### WHAT YOU NEED TO DO
Give the tally of lines in the listing that include "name". No other words belong in the answer.
>>>>
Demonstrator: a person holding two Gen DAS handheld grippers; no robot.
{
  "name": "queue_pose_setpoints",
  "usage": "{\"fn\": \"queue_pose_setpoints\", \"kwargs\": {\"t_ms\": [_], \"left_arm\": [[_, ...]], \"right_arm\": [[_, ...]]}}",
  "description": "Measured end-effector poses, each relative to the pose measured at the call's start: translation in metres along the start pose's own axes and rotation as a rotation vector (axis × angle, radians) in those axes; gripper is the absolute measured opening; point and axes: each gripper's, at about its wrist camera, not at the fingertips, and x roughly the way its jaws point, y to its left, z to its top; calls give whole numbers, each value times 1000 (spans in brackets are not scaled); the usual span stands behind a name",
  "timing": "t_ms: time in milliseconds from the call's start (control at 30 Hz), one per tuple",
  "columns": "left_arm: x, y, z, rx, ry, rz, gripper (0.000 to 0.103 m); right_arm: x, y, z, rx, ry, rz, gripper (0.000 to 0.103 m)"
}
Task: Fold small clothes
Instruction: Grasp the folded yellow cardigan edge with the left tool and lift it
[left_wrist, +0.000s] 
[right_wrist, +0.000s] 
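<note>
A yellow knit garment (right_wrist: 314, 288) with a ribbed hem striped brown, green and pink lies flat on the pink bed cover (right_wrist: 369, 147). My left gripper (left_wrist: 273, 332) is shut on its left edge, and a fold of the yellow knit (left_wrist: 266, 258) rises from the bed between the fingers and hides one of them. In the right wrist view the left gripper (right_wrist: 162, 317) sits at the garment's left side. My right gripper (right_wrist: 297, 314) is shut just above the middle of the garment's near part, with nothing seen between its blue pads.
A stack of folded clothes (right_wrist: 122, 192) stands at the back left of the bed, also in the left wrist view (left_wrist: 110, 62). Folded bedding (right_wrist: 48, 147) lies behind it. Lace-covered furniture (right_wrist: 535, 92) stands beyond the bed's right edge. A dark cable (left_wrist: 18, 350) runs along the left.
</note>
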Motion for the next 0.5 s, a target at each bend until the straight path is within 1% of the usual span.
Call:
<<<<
### COMPLETED TASK
2